The target sample size is 20,000-40,000 total participants.
Maria C. Carrillo, PhD, chief science officer for the Alzheimer’s Association, announced the study’s launch during a COVID-19–focused panel discussion at the virtual annual meeting of the Alzheimer’s Association International Conference 2020.
“To build a strong foundation for this research, we will align with existing studies, such as the Framingham Heart Study, and clinicians from around the world on how the data are going to be collected, obtained, and shared. We are going to have cross-study collaborations to understand the impact of the virus on the brain directly,” said Dr. Carrillo. “We will have some very good data to present next year at AAIC.”
‘Frightening’ headlines
As previously reported, mounting evidence suggests that SARS-CoV-2 invades the central nervous system, causing a wide range of neurologic and neuropsychiatric complications, including stroke, psychosis, altered mental state, and dementia-like syndrome. It’s likely that “dementia does not increase the risk for COVID-19, just like dementia does not increase risk for the flu. But increased age, being in a long-term care setting, and common health conditions that often accompany dementia may increase the risk,” Dr. Carrillo said.

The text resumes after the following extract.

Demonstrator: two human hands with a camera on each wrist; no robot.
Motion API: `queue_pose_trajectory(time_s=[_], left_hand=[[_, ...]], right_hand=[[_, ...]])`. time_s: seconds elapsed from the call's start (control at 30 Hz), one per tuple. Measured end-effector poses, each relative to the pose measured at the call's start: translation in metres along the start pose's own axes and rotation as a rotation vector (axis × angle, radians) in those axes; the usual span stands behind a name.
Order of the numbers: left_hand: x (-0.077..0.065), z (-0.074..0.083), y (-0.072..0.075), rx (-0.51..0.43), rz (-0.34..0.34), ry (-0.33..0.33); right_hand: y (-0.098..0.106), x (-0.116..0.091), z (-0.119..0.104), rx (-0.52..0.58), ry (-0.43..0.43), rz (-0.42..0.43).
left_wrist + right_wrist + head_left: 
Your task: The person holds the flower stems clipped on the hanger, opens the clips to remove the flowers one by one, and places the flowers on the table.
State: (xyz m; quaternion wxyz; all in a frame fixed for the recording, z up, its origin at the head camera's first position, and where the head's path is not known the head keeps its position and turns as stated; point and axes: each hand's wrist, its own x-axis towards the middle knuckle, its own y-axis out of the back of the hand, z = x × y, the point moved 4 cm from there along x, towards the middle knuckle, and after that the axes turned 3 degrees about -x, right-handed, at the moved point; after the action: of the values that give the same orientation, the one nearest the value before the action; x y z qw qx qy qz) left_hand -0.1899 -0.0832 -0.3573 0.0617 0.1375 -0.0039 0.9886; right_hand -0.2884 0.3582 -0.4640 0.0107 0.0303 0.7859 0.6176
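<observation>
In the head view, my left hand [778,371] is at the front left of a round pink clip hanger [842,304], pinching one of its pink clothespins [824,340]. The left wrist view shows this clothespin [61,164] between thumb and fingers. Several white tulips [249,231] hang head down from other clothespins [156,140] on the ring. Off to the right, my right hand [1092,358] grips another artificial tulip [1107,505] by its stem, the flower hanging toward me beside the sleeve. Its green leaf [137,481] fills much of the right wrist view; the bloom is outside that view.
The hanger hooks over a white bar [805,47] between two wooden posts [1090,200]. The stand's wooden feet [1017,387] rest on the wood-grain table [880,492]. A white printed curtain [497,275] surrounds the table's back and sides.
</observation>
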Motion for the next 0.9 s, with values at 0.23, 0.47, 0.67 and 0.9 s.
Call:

Panel member Beth Kallmyer, MSW, vice president of care and support at the Alzheimer’s Association, spoke about the ongoing challenges long-term care facilities are facing during the pandemic. “You’ve all seen the headlines, and they’re frightening, frankly,” she said. An estimated 59,000 residents and employees of long-term care have died as a result of COVID-19, which is 42% of all U.S. deaths.
The long-term care community is being impacted at “significantly greater rates than the rest of society and yet we don’t have things in place to protect them. We also know that individuals living with dementia make up a large percentage of those that are living in long-term care,” Ms. Kallmyer said.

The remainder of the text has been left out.